Monday, January 13, 2014

KO Your Data with DQ

The decisions you make using data are only as good as the data themselves. When you look at a score in your gradebook, review a report from the state about test scores, or access a national database with discipline data, you're depending on quality data.

There are lots of things that go into building data quality (DQ). Some aspects are more technical---does the student's name use alphabetic characters (no numbers or symbols)? Others are more utilitarian---is the student's name in correct column? Is it spelled correctly? Is "John Smith" the same as "Johnathan Smith" or "Johnny Smith" or "J. Smith"? And some attributes are more about what the data represents---is the score for John Smith really his (and not some other student's)? Is the score in the box from the most recent math assessment (and not the reading assessment)?

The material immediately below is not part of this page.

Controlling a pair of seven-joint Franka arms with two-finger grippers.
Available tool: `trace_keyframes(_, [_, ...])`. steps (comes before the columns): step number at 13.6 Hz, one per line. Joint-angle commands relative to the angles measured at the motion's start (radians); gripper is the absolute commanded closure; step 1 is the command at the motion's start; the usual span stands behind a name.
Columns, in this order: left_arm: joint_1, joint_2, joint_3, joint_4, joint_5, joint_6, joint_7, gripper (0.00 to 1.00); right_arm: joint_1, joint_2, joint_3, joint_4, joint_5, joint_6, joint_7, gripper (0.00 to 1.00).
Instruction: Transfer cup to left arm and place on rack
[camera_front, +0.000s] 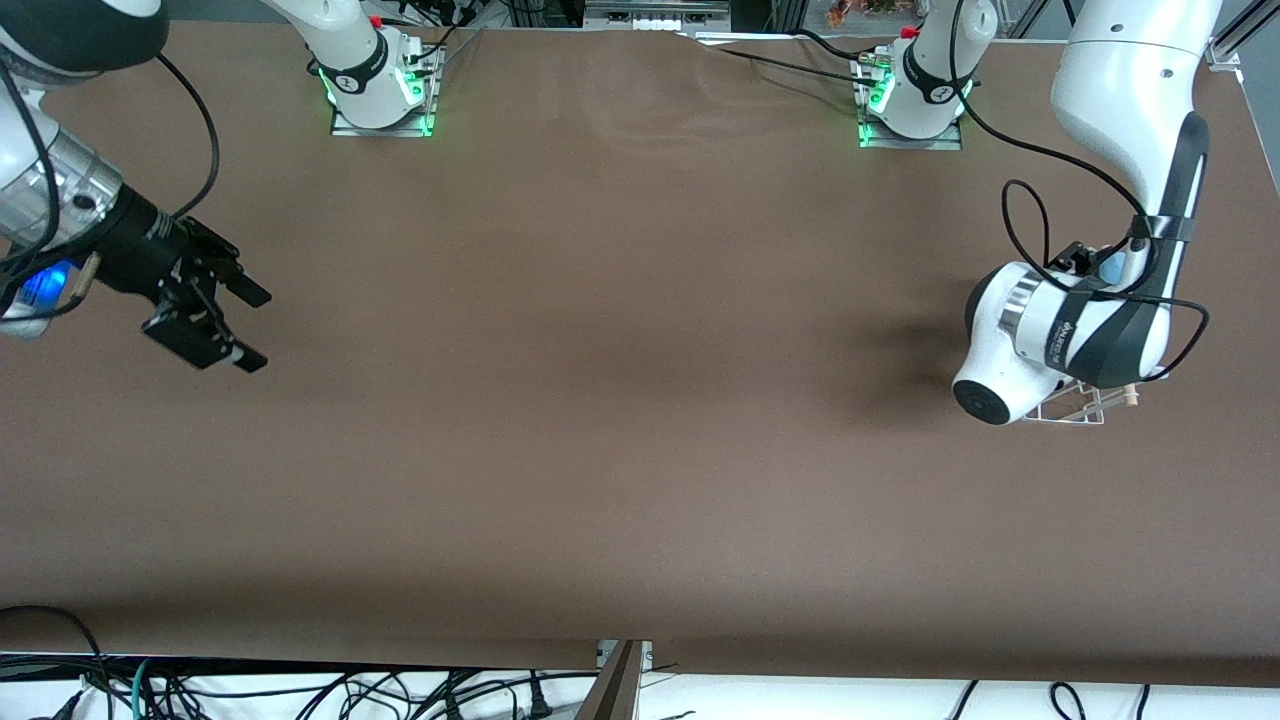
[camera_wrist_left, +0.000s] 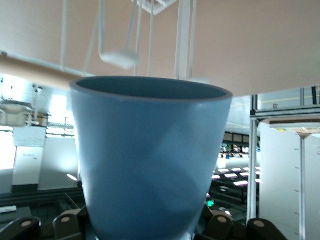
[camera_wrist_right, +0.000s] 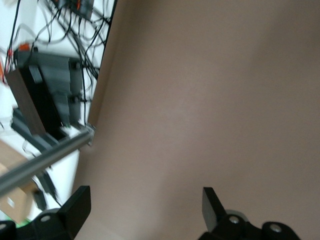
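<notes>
Cup first: from my seat I see the light-blue tumbler filling the left wrist view, its narrow base down between the left jaws, which are clamped shut on it, and its open rim turned toward the rack. Around the cup's base I can make out the black knuckles of the left gripper, and just past the rim the white wires, a rounded white hook tip and the pale wooden dowel of the rack sit close against the brown desk. In the front view the left arm is folded down over the rack at its own end of the desk, and its white wrist covers most of the rack, so I only see a corner of wire frame and a dowel end poking out beneath it; a sliver of blue shows by the arm's elbow, but I cannot tell whether the cup touches the rack. The right gripper waits over bare desk at the right arm's end, its black jaws spread wide with nothing between them, and its wrist view confirms the two fingers well apart above the brown surface near the desk's edge.
</notes>
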Motion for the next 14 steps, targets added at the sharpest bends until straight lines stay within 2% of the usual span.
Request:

Data quality isn't just one person's responsibility. It's everyone's job, whether you're collecting, entering, or using data. It's also a far bigger issue than I can cover in one post. If you're looking for additional resources, check out the Data Quality Campaign. I also advise you to develop your own bullshit detector, because a lot of what going into using data sets is questioning whether or not they make sense. For example, if one school is reporting 60 suspensions a year...and another school in the same district that is the same size is reporting only 2...you might want to ask a few questions.

For today, however, let's talk about a few things you can do in Excel to help with the technical components of data quality.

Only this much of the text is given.